▶ DIRECTIONS FOR THIS TASK:
In the data below, find every line that has the string "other", and copy it.

▶ DATA BLOCK:
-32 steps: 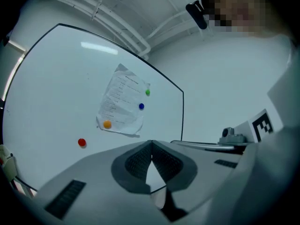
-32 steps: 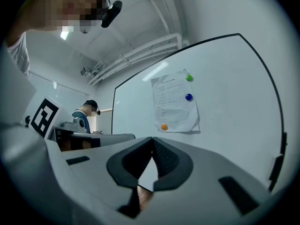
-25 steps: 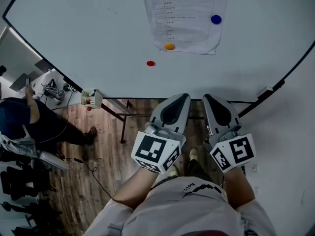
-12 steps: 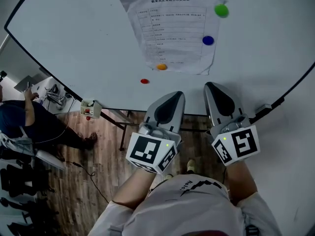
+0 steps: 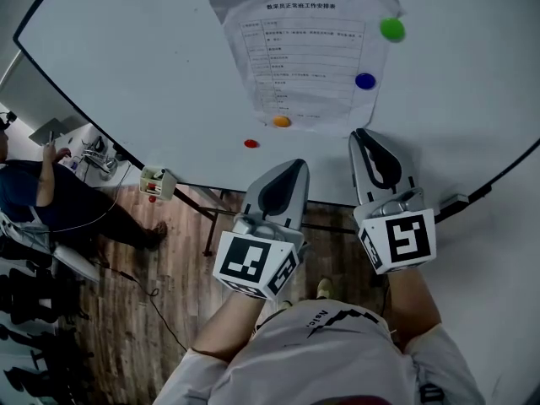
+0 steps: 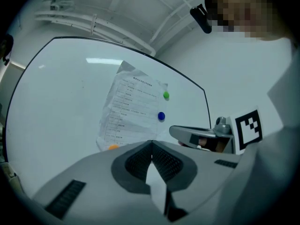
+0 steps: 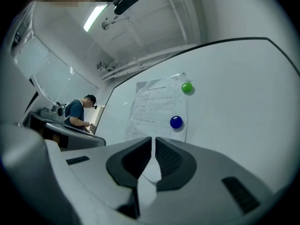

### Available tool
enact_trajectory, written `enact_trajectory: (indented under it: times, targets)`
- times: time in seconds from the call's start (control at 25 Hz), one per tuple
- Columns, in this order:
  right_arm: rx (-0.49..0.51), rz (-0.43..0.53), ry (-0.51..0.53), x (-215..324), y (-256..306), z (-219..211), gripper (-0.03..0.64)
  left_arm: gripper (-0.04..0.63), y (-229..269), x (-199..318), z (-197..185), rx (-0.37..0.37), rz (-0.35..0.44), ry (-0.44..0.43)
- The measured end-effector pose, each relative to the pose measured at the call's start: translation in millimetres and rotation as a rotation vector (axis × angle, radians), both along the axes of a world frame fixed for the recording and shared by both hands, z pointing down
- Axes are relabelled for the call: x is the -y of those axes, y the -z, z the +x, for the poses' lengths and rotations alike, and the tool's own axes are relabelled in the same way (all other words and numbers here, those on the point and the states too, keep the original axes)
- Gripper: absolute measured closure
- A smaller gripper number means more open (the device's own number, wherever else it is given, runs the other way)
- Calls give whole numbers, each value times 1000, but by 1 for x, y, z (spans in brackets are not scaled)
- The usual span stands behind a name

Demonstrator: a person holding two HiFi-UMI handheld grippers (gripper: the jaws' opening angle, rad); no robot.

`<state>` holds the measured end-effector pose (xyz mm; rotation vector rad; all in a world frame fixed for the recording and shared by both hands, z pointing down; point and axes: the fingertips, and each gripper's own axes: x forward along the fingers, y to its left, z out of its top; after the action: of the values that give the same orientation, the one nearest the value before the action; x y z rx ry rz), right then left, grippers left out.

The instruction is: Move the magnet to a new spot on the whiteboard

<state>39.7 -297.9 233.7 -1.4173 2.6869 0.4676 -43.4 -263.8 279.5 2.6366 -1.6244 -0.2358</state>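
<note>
— Head view: what differs from a second ago?
— Both grippers have risen toward the whiteboard (image 5: 126,74). The right gripper (image 5: 366,137) now overlaps its lower edge, under the blue magnet (image 5: 364,81).
— Counts?
— Four magnets. The green magnet (image 5: 391,29), blue magnet and orange magnet (image 5: 282,121) pin one paper sheet (image 5: 304,57); the red magnet (image 5: 251,143) sits on bare board. The left gripper (image 5: 287,171) and the right gripper both have closed, empty fingers.

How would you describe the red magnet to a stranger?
Find the whiteboard, then the printed sheet on it. Below the sheet's lower left corner sits the red magnet, on bare board; the orange magnet, blue magnet and green magnet sit on the sheet.
</note>
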Motion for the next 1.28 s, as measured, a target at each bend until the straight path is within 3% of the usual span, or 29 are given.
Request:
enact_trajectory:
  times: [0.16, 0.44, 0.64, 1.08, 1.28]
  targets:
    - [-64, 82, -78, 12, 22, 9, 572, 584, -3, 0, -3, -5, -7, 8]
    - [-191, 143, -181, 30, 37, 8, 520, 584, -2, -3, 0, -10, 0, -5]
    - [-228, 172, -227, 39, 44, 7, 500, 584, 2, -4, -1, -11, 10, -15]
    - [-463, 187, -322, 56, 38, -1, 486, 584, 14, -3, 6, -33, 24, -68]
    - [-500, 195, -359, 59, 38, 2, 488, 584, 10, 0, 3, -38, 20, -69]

▶ RESPONSE AREA:
- Axes are relabelled for the call: x is the -y of those axes, y the -z, z the +x, for the poses' lengths and rotations alike, and the tool's own axes are relabelled in the same way (all other words and numbers here, those on the point and the states too, keep the original axes)
- A smaller gripper number means more open (the device's own number, wherever else it is given, runs the other way)

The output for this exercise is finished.